Transcribe, word for word and without additions, each line below from the one containing "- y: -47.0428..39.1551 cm" through the one containing "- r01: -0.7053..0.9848", both ends included.
—————
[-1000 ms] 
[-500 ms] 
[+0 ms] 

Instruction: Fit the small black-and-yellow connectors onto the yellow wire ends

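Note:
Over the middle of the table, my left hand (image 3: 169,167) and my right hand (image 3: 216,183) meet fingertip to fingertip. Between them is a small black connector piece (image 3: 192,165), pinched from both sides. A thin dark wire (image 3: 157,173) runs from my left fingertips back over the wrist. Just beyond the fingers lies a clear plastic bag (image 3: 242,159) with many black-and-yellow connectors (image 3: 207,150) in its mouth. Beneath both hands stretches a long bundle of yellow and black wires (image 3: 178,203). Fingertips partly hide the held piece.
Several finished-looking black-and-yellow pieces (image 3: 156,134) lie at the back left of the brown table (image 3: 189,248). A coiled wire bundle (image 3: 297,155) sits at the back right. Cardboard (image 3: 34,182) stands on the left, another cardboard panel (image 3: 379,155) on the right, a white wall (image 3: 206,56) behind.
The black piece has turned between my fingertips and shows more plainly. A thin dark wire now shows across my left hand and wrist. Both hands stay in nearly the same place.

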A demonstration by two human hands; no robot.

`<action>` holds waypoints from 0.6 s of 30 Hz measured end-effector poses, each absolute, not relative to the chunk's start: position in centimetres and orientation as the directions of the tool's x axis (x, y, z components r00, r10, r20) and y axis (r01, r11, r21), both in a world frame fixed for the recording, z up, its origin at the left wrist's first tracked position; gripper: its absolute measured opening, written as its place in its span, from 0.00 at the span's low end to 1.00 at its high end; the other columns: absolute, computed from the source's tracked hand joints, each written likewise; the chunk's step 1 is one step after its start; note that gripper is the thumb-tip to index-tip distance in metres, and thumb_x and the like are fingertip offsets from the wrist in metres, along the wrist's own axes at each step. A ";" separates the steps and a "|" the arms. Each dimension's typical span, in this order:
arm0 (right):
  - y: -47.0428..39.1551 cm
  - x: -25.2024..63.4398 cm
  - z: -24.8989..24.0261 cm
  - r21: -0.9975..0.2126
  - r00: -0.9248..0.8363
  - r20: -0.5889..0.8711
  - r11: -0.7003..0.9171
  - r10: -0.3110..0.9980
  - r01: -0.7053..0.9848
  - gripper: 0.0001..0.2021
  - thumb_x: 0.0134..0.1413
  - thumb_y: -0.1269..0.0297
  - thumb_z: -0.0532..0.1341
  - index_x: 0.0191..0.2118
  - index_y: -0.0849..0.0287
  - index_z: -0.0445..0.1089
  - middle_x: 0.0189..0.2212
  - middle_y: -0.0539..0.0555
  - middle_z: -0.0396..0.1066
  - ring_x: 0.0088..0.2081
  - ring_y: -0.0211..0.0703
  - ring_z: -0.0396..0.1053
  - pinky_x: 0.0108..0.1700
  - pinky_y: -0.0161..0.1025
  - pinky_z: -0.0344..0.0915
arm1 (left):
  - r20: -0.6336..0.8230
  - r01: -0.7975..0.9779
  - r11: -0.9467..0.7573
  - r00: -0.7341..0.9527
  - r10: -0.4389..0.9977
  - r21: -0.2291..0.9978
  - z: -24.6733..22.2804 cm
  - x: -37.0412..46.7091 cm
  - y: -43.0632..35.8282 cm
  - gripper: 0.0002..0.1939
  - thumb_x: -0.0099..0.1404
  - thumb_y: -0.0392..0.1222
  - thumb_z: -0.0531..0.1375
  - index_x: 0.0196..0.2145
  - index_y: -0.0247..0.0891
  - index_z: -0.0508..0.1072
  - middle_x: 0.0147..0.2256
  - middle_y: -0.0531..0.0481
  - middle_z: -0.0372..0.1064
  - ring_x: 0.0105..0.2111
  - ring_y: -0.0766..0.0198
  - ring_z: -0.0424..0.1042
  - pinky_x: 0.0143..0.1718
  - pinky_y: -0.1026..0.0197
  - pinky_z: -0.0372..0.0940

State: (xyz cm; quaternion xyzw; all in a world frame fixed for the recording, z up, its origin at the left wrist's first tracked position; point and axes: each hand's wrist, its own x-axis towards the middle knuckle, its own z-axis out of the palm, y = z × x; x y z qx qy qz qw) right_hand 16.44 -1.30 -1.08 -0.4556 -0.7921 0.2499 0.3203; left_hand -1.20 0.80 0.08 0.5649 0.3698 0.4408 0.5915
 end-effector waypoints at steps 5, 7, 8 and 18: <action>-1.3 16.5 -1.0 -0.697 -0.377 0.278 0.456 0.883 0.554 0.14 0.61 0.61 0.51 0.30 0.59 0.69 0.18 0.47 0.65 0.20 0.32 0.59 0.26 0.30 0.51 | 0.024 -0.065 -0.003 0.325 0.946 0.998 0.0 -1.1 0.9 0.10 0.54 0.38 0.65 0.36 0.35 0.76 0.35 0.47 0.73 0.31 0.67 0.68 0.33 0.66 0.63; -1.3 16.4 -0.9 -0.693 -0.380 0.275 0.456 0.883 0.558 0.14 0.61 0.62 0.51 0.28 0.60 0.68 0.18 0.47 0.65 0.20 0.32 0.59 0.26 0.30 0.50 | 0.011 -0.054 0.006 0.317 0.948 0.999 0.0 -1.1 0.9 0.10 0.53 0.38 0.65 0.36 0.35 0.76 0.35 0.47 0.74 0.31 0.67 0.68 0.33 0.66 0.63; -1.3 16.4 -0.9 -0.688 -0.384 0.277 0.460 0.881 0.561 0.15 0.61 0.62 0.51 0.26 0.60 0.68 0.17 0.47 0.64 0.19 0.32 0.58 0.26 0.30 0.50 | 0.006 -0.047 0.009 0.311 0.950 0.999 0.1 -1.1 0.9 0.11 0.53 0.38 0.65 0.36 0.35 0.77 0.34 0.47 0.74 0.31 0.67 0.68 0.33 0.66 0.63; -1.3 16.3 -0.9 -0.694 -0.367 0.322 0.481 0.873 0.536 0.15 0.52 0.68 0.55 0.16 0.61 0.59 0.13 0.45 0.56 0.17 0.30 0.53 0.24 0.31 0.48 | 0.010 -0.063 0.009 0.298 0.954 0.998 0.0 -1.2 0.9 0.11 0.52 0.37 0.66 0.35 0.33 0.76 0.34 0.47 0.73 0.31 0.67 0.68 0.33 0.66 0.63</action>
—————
§ **Answer**
  - y: -47.0428..39.1551 cm
  - x: -25.2024..63.4398 cm
  - z: -24.8989..24.0261 cm
  - r21: -0.9975..0.2126
  - r00: -0.9248..0.8363
  - r20: -0.5889..0.8711
  - r11: -0.7003..0.9171
  - r10: -0.3110..0.9980
  - r01: -0.7053..0.9848

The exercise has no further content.